John Paul II has also been hailed as one of the greatest moral leaders of the 20th century. Again we ask, does his legacy prove this? On the plus side of the ledger, he led the Roman Catholic Church on a pilgrimage of repentance and reconciliation with Jews, culminating in the establishment of diplomatic relations with the state of Israel. John Paul II also confronted dictators of the political left and right, coaxed U.S. presidents on foreign policy issues such as Cuba and Iraq.

He apologized to Jews, women, Orthodox Christians and others for his church's failings and sins against them throughout history. He apologized to Muslims for the Crusades, which ravaged the Holy Land from the 11th through the 13th centuries. He was outspoken in his opposition to the U.S. plan to lead an invasion of Iraq in 2003, calling the policy "illegal and unjust."

On the minus side of the ledger, he put a stamp of papal infallibility on the issues of women in the priesthood, married priests, and sexual intimacy outside traditional marriage. Most significantly, when he was implored by Catholics to consider that condom use would save lives in AIDS-ravaged countries, John Paul II was unyielding. He actually grouped contraception use with genocide as "intrinsically evil" acts that condemn sinners to Hell for eternity. The actions and inactions springing from this point of view may have caused millions of needless deaths, especially in sub-Saharan Africa and also here in the Caribbean.
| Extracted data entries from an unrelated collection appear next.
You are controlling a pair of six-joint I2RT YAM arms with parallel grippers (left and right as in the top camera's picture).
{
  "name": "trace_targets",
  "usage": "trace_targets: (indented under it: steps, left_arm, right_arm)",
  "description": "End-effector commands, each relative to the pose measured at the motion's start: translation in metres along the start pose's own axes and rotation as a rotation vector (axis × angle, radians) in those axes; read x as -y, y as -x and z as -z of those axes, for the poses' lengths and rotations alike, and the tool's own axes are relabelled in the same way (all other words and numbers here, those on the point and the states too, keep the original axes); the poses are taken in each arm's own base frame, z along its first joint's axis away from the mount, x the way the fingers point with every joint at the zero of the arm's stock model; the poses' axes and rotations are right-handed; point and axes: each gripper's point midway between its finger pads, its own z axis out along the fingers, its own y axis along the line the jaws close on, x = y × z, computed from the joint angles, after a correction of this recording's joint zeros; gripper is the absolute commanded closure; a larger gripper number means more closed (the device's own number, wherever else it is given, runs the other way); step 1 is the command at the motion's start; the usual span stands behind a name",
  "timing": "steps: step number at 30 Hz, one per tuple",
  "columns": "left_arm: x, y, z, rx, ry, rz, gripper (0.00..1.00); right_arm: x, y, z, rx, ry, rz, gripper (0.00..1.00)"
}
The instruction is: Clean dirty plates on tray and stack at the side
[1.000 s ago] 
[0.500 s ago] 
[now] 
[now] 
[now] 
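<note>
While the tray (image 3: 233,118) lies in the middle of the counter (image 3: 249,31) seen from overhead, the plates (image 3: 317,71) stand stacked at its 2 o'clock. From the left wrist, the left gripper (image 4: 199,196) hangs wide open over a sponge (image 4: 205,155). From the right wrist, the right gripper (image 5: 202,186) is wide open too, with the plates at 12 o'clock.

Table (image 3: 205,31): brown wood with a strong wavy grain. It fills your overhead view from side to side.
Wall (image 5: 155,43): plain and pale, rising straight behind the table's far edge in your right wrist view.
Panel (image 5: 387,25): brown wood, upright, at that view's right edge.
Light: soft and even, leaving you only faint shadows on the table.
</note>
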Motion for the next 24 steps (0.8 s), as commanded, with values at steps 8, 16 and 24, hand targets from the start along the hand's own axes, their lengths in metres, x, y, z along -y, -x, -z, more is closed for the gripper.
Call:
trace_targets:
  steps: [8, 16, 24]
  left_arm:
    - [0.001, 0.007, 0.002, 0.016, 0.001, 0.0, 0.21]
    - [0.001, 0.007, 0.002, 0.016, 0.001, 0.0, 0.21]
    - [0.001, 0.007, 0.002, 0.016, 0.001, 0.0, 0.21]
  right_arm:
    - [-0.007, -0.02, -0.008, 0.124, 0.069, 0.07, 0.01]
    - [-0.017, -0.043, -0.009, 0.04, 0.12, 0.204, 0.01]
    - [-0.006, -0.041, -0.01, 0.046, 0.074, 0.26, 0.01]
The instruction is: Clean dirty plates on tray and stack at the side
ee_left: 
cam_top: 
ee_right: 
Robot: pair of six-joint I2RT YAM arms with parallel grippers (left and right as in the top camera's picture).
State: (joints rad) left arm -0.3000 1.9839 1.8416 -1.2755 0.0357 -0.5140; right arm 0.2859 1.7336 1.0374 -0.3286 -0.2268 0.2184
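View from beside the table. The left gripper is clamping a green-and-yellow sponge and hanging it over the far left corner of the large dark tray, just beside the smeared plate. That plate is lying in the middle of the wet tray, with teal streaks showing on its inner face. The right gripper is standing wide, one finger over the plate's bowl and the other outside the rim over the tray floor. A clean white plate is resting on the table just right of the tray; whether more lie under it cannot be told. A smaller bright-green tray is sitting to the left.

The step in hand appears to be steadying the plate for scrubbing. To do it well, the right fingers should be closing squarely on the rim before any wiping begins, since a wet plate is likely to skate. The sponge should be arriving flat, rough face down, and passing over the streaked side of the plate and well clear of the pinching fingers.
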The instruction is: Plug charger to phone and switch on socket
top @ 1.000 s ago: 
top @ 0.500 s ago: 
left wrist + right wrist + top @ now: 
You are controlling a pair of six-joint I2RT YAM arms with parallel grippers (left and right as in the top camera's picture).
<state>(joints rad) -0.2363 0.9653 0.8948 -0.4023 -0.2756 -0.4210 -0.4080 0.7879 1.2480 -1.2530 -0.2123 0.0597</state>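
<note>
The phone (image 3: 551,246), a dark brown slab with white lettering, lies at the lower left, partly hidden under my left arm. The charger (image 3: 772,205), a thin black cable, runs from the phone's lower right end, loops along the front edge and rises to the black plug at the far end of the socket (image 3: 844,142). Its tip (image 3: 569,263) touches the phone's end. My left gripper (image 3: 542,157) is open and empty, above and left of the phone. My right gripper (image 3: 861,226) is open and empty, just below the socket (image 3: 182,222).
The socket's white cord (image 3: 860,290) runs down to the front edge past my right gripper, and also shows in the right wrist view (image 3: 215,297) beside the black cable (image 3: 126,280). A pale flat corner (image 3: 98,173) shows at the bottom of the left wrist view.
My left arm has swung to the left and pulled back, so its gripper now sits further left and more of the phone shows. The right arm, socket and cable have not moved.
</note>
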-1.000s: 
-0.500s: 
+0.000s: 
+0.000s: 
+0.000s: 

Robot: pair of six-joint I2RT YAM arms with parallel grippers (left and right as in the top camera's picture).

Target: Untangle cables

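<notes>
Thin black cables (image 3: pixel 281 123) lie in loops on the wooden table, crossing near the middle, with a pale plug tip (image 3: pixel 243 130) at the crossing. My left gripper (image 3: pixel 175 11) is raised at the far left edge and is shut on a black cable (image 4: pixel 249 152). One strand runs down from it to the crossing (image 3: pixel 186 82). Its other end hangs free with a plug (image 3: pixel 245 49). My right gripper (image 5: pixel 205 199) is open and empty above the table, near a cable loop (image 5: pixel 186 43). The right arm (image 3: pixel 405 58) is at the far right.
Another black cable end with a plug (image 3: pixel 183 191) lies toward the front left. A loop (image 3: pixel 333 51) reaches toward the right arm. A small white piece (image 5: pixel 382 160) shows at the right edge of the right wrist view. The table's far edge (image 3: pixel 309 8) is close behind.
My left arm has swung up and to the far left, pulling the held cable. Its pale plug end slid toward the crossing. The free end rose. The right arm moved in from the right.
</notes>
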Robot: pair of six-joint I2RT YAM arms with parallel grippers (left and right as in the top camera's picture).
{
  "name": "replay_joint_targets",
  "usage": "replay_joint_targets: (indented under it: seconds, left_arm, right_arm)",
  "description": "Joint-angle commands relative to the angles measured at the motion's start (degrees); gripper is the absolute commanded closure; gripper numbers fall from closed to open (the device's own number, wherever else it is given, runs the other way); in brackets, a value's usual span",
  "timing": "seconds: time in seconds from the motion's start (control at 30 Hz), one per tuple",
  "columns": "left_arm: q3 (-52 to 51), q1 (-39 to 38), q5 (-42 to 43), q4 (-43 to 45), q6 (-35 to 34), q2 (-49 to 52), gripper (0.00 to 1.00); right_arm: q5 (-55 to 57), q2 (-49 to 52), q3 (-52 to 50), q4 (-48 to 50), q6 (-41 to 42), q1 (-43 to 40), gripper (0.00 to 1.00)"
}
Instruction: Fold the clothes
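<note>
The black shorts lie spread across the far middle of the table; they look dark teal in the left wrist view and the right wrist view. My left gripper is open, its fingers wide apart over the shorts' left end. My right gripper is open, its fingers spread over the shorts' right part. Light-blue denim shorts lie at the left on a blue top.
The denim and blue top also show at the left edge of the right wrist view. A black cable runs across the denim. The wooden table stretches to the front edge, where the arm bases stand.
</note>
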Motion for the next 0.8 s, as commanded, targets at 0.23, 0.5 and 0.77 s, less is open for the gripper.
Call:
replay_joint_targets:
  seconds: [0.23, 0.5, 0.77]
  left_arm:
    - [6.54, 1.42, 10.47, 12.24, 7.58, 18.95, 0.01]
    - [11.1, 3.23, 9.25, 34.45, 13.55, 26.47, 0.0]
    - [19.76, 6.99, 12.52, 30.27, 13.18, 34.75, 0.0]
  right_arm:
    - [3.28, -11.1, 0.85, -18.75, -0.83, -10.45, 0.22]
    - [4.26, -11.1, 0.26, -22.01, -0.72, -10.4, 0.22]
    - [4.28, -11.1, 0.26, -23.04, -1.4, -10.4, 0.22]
John Paul II also failed to rise to the moral challenge in the United States. When the American church faced the greatest crisis in its history - the sexual abuse of children by priests and bishops - the Pope's response was hardly as forthright as his condemnations of abortion, homosexuality, and euthanasia. He did not apologize for anything, nor did he acknowledge anything amiss in the hierarchy's decades of dissembling - or, as he dismissively put it, the way church leaders "are perceived to have acted."

In the final judgement, it seems fair to say that John Paul II elevated faith above reason. This is not, and never can be, a basis for progressive morality. And, as the cardinals prepare to choose a new Pope through a centuries-old political process, here in Trinidad Archbishop Edward Gilbert has assured the faithful that the Holy Spirit has already made a choice.